Я отвернулся, чтобы не выдать своего удивления: откуда она знает про Нину?! Неужели этот тупой психолог ей всё растрепал?
— А, всё понятно, — скучающе произнесла она. — Отбрила, значит.
— Нет. Просто она привела на прогулку какого-то левого парня.
— Ты не нравишься ей.
— Ч…
— Не нравишься, говорю, — перебила она меня, хотя я и так споткнулся на слове. — Она всем говорит, что ты гомик.
— Ты гонишь, она такого не говорит. Тупая шутка, честно, — я собрался встать и отсесть от неё, потому что все эти страсти с соседнего дивана наверняка слышал Слава, хотя и делал вид, что очень увлечён «женским» журналом с заголовком «Как похорошеть к празднику».
Как только я поднялся, дверь кабинета открылась и показалась мама Лёты. За ней вышел наш психолог Александр, попросивший ещё минуту подождать, пока он сходит на первый этаж за кофе. Пришлось бухнуться обратно на диван, потому что место рядом со Славой заняла мать этой кикиморы. Они тут же принялись нас обсуждать: кому что помогает, стало ли нам лучше, перестал ли я так много хулиганить, «а Лёточка уже не грызёт ногти, как раньше».
Я прыснул:
— Фу, ты что, грызла ногти?
— Заткнись, мама, — напряженно потребовала та.
Но, вместо того, чтобы заткнуться, её мать добавила:
— Но, как видите, всё такая же агрессивная.

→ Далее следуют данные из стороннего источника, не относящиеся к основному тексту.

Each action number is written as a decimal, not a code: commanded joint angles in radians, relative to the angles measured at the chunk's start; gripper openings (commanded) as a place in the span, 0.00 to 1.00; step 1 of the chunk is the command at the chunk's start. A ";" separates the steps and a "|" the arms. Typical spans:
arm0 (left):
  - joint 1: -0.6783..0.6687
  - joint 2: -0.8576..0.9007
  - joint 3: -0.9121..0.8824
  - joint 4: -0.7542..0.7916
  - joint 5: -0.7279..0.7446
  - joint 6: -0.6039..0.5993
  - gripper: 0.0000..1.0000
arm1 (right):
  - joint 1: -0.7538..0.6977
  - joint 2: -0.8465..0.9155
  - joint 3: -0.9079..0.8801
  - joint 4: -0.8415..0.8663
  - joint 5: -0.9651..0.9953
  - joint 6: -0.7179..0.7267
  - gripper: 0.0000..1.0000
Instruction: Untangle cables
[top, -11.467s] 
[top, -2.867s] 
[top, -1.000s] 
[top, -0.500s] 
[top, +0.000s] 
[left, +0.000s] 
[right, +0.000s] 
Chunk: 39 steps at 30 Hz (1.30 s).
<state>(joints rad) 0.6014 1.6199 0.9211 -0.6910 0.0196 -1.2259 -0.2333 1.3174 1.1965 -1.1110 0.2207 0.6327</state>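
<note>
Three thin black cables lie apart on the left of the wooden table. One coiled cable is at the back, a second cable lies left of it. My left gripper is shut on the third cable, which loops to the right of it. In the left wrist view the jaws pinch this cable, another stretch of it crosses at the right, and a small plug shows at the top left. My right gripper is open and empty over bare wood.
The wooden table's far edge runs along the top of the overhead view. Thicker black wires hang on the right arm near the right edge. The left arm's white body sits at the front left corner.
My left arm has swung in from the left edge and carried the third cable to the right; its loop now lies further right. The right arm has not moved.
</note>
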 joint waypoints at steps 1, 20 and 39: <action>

Пока психолог ходил за кофе, я успел узнать, что Лёта заикалась до восьми лет, а писалась до десяти, а также весь список болезней, которыми она умудрилась переболеть: от ветрянки до гельминтоза. Слава, к счастью, только кивал, и никаких моих секретов не выдавал. Отчасти хорошо, когда родитель с тобой знакомится уже в возрасте девяти лет: он просто не знает о тебе всех этих ужасных подробностей про писанье в штаны и глисты, а значит, никому не может о них рассказать в очереди. И фоток ужасных нет. Однажды был у Банзая дома, а там на самом видном месте его младенческая фотка с голой задницей — такой позор.